In your context of linear regression it is exceedingly likely $m \ge n$ and that you are trying to solve a linear system $$Ax = b$$ in the least squares sense. You are advised not to solve the system of normal equations $$A^TA x = A^Tb.$$ In exact arithmetic the two problems are equivalent, but the system of normal equations is more sensitive to rounding errors than the original problem.
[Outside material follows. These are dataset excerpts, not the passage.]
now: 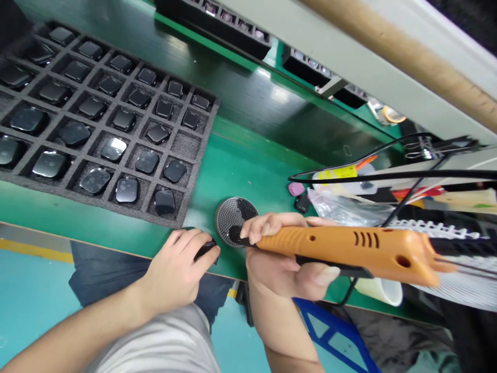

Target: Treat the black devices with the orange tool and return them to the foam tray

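Observation:
My left hand (182, 264) is closed at the green bench's front edge, pinching a small black watch case (205, 249) that its fingers partly cover. My right hand (287, 269) wraps round an orange-and-black handheld tool (330, 248) with vent slots, lying nearly level across the view. The tool's black tip points left, over a round metal dish (227, 217) with a perforated top and dark bits on it. To the left lies a dark foam tray (186, 147) whose compartments hold several black square watch cases (127, 189).
Black cables (349, 178) run across the right side. Beside them lie a clear plastic bag (345, 204), a pink piece (296, 189) and a small black piece (302, 203). A white cup (382, 291) lies at lower right. A pale shelf edge (388, 67) overhangs the back.

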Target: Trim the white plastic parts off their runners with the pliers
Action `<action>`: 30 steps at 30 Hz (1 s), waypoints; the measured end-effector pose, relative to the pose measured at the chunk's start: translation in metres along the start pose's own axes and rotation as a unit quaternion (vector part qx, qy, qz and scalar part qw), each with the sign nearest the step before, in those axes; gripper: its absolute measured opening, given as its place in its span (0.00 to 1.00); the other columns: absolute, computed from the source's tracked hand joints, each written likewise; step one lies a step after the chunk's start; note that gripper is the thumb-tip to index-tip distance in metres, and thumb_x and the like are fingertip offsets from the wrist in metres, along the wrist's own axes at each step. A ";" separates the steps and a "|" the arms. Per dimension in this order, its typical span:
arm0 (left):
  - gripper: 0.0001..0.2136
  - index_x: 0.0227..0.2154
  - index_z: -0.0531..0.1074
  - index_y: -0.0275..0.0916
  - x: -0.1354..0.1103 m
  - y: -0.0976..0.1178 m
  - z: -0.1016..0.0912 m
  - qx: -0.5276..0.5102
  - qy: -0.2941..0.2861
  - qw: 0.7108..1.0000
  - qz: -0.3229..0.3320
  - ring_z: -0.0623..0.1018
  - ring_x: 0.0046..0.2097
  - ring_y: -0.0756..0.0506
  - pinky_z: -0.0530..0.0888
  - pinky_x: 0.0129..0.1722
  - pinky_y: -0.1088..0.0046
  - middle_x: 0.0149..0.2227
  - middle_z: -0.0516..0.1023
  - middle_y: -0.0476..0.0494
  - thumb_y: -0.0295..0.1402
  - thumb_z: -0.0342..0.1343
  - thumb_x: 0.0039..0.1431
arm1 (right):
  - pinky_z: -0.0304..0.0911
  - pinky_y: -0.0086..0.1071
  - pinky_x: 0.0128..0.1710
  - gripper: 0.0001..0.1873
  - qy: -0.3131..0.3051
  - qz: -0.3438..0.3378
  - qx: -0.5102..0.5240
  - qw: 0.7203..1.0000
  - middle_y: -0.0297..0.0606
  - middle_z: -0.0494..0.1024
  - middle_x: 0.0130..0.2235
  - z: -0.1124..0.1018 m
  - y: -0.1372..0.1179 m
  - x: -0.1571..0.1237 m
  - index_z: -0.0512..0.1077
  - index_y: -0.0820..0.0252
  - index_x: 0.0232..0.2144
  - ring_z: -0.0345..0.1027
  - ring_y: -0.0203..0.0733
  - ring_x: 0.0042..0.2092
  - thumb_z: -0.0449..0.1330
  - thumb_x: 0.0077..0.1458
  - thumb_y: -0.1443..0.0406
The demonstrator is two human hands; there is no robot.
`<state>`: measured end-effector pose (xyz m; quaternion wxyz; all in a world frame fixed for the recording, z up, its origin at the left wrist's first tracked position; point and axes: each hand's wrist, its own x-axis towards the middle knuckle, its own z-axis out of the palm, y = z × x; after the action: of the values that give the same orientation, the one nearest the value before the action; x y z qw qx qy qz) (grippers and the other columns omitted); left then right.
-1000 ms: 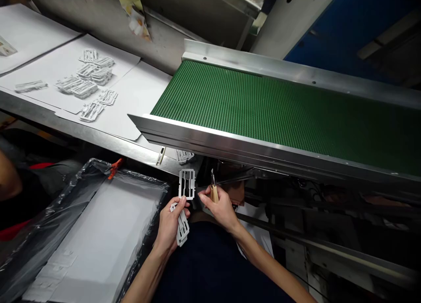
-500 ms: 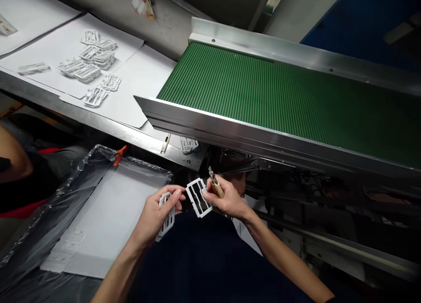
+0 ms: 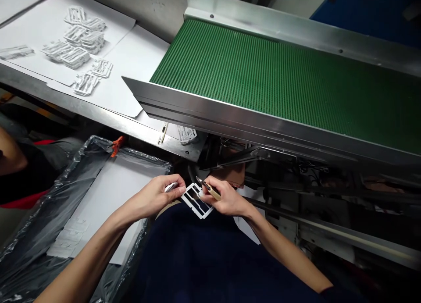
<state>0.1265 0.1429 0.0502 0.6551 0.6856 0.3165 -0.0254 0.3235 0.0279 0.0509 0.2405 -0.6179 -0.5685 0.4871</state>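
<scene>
Trimming step: your left hand (image 3: 154, 197) pinches the white plastic frame (image 3: 196, 201) over your lap; your right hand's (image 3: 226, 197) grip clamps the small cutter (image 3: 206, 188) at its edge. Next likely needs a steady blade.

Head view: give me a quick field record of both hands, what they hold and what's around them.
left hand: holds white plastic parts, pinched at its fingertips
right hand: grips a wooden-handled tool, tip toward the frame
frame: white plastic, between both hands, over the lap
conveyor: green belt, steel rails, above the hands
bench: white sheets with piles of parts
box: plastic-lined, left of the lap
other person: sleeve at far left
</scene>
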 end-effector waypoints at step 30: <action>0.11 0.29 0.64 0.42 -0.062 0.025 0.041 -0.033 0.067 0.997 0.019 0.69 0.34 0.48 0.63 0.34 0.72 0.31 0.70 0.53 0.40 0.44 0.64 | 0.57 0.31 0.37 0.16 -0.244 -0.011 -0.245 0.938 0.36 0.70 0.37 -0.060 -0.059 -0.026 0.65 0.57 0.40 0.63 0.40 0.38 0.56 0.45 0.67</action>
<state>0.1043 0.0815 0.0946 0.6547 0.6700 0.3473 0.0435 0.3516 0.0329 0.1344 -0.0589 -0.5135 -0.7184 0.4656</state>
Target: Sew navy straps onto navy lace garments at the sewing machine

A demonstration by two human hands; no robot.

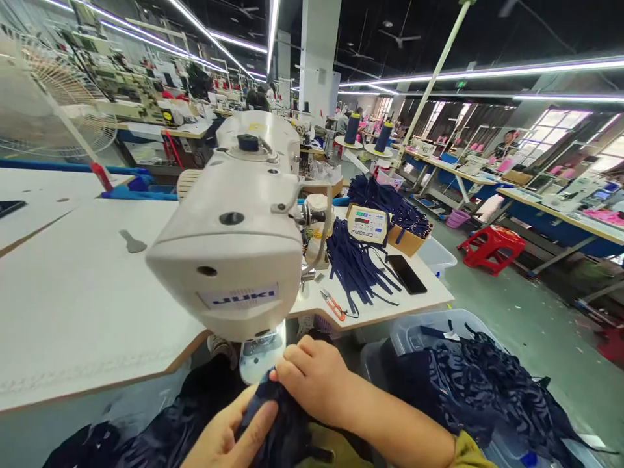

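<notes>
Navy fabric piece (286, 426) bunched between both hands, just in front of JUKI sewing machine's (234, 240) narrow bed (263, 367), off worktable's (97, 292) front edge; contact with bed unclear. Left hand (234, 432): thumb pressing cloth against fingers. Right hand (314, 377): fingers curled, tips pinching upper edge. Likely light, soft, limp, not fragile; slip hard to judge. Best hold: flat pinch along edge, loose folds supported below.

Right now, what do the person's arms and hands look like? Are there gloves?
No gloves: the left hand and right hand are both bare, and no ring or watch shows. The right forearm is bare too, up to a yellowish-green sleeve. Any sleeve on the other side is out of view.
</notes>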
A far better strategy is to compute a $QR$ factorization of $A$, i.e., $$A = QR$$ where $Q \in \mathbb{R}^{m \times n}$ is orthogonal and $R \in \mathbb{R}^{n \times n}$ is upper triangular. You can do this using the modified Gram-Schmidt algorithm or the Householder QR factorization or you can use Givens rotations. You will find that $$N(R) = N(A).$$ You can therefore expect to solve $Rx = Q^T b$ using backward substitution. In the absence of user stupidity, we certainly expect that $$N(A) = \{0\},$$ but if you are not confident about the people who constructed the matrix $A$ or if any mistakes will have real-life consequences, then you compute a rank-revealing QR factorization of $A$, i.e., $$A\Pi = QR$$ where $\Pi$ is permutation matrix. This process will reveal if $A$ is close to matrix that does not have full rank. All the algorithms that I have mentioned are discussed in detail in the book "Matrix Computations" by Charles van Loan and Gene Golub.
I’m assuming that you’re talking about matrices over a field, e.g. $\mathbb R$ or $\mathbb C$, so that the various definitions of “rank” coincide.
$A^\top A$ is invertible iff it has full rank. It has the same rank as $A$ (since it annihilates the same vectors as $A$ on both sides). So if $A$ is $m\times n$ (so that $A^\top A$ is $n\times n$), then $A^\top A$ is invertible iff $m\ge n$ and $A$ has rank $n$.
I’m not sure what you mean by a “regression matrix”. If you perform linear regression, $A^\top A$ may be singular if you don’t have enough different points to work with or if some of the functions whose linear combination you’re considering are linearly dependent.